Task details: The result should be every line in the data below that carries the string "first".

───── Supplied data ─────

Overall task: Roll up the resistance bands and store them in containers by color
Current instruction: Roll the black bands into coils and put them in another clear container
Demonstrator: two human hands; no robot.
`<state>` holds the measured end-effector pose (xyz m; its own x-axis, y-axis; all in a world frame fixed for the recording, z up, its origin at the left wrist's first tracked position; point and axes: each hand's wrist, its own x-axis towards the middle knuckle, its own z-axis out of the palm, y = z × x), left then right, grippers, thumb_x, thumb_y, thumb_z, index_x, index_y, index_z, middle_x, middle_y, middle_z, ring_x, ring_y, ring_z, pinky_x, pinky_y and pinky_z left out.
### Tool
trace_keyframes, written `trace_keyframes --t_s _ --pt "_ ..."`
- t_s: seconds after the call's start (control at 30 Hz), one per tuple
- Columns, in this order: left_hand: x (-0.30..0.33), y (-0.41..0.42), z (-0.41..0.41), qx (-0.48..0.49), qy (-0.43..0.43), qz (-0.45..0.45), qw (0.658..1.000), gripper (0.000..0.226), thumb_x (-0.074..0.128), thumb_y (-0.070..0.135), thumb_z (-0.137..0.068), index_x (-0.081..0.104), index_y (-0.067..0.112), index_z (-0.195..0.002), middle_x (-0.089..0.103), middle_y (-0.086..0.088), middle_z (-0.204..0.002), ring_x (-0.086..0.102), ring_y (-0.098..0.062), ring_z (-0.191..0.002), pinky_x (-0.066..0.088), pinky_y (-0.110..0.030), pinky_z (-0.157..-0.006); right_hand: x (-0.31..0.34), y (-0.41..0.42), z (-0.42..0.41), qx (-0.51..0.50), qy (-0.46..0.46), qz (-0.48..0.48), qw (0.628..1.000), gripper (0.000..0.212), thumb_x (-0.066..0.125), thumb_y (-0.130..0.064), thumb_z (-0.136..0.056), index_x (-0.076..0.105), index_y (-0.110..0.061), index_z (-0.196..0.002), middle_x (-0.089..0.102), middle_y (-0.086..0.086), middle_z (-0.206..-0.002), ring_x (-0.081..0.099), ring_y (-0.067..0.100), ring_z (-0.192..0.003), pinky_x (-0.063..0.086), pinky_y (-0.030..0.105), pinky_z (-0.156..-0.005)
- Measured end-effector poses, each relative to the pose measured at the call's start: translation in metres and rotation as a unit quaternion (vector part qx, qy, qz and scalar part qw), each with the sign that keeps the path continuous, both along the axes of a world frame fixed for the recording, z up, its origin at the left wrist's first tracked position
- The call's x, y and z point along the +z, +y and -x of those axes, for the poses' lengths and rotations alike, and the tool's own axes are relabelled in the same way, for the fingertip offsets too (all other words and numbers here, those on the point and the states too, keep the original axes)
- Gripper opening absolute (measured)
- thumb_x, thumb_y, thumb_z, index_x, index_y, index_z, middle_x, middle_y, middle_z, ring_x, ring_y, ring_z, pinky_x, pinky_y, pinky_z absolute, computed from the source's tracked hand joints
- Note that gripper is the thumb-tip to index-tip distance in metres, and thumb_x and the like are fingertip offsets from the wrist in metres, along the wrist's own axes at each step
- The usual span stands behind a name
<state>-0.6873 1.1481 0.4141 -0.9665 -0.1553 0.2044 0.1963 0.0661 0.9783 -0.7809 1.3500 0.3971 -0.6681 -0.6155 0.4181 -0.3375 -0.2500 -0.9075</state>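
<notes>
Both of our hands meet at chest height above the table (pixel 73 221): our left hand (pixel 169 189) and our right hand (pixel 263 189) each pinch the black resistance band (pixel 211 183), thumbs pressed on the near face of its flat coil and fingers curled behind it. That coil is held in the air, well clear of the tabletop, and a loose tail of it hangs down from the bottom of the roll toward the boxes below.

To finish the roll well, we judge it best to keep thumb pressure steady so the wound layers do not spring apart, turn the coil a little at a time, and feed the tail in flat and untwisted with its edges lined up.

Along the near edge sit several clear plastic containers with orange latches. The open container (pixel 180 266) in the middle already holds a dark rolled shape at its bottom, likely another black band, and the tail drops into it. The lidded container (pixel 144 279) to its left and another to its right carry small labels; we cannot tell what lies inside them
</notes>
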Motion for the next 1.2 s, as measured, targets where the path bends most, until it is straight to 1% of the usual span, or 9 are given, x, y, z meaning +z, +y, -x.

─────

Task answer:
`<state>` holds the measured end-effector pose (xyz m; its own x-axis, y-axis; all in a world frame fixed for the recording, z up, its origin at the left wrist's first tracked position; point and axes: each hand's wrist, its own x-axis towards the middle knuckle, its own z-axis out of the palm, y = z × x), left then right, grippers, thumb_x, thumb_y, thumb_z, index_x, index_y, index_z, middle_x, middle_y, middle_z, ring_x, ring_y, ring_z, pinky_x, pinky_y and pinky_z left out.
- Measured end-effector poses, each relative to the pose measured at the call's start: translation in metres and rotation as a unit quaternion (vector part qx, qy, qz and scalar part qw), each with the sign that keeps the path continuous, both along the axes of a world frame fixed for the recording, z up, its origin at the left wrist's first tracked position

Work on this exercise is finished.